EXERCISE BRIEF
For this exercise, copy out each line of the material below that includes "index".

**** DATASET EXCERPT

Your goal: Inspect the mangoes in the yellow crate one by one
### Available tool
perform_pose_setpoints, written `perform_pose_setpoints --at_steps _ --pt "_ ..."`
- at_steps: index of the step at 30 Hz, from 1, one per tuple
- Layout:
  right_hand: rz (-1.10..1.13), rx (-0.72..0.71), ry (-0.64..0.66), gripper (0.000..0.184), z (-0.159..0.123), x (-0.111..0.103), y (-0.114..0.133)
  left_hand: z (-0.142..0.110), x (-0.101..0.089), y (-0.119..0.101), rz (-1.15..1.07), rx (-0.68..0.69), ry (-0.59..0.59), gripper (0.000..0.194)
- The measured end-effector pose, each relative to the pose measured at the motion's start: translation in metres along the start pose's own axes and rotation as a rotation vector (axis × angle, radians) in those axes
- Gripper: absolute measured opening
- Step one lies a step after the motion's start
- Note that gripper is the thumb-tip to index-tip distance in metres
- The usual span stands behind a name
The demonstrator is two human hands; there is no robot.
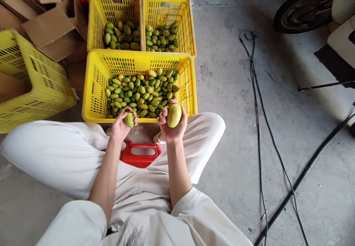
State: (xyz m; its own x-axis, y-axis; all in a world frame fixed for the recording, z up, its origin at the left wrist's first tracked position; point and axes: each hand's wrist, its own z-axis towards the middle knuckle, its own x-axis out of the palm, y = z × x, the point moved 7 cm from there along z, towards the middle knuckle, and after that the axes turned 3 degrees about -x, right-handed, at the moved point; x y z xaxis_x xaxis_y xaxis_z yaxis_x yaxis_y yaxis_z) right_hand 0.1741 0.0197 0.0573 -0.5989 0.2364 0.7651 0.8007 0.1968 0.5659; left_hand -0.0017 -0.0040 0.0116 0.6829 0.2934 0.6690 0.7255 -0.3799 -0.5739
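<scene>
My left hand (119, 126) is closed around a small green mango (129, 120), held near the front rim of a wide yellow crate (91, 117). Beside it, my right hand (172, 133) grips a larger, yellow-green mango (174, 115) with the palm turned up. Both hands are above my lap, the right one partly overlapping the crate's front edge. Many small green and yellowish mangoes (142, 94) lie loose inside this crate. Two more yellow crates stand behind it, the left one (91, 20) with larger fruit (122, 35) and the right one (191, 27) with smaller green fruit (163, 37).
At the left are another yellow crate (52, 79) with cardboard in it and several open cardboard boxes (52, 31). A red plastic stool or container with a handle (138, 160) sits between my legs. Black cables (256, 101) cross the concrete floor (222, 83); a vehicle wheel (305, 9) stands at the upper right.
</scene>
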Motion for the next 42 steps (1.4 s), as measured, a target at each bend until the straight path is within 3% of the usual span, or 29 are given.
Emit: perform_pose_setpoints --at_steps 2,5,11,13,19,27,33,42 --pt "0.038 0.008 -0.038 0.022 0.0 -0.002 -0.001 0.0 -0.002 -0.002 -0.065 0.004 -0.01 0.019" --pt "0.072 -0.015 -0.072 0.028 -0.001 -0.006 0.0 0.0 -0.009 -0.002 -0.082 0.002 -0.062 0.017" --pt "0.046 0.008 -0.01 0.02 -0.002 -0.004 -0.002 0.003 -0.007 0.001 0.025 0.022 -0.042 0.037" --pt "0.023 0.026 0.006 0.027 -0.002 -0.003 -0.003 0.003 -0.006 0.0 0.034 0.039 -0.042 0.039" --pt "0.029 0.002 -0.004 0.021 -0.001 -0.003 -0.001 0.002 -0.007 -0.004 -0.022 0.071 -0.015 0.037" --pt "-0.009 -0.039 -0.024 0.035 -0.003 -0.003 -0.003 0.001 -0.006 -0.003 -0.002 0.07 -0.022 0.036" --pt "0.044 -0.029 -0.005 0.031 -0.003 -0.002 -0.003 -0.001 -0.002 -0.001 0.025 0.016 0.024 0.036" --pt "0.005 -0.105 -0.127 0.016 0.004 -0.008 -0.004 -0.001 0.001 0.001 0.066 -0.022 0.048 0.034"
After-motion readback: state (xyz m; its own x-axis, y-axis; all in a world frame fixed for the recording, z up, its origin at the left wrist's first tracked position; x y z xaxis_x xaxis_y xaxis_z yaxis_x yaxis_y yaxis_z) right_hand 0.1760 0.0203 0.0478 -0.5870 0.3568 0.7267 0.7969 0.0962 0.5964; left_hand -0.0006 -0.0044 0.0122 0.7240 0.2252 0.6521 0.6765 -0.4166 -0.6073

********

WRITTEN ANSWER
- at_steps: index of the step at 30 Hz, from 1, one per tuple
- Note that gripper is the thumb-tip to index-tip distance in metres

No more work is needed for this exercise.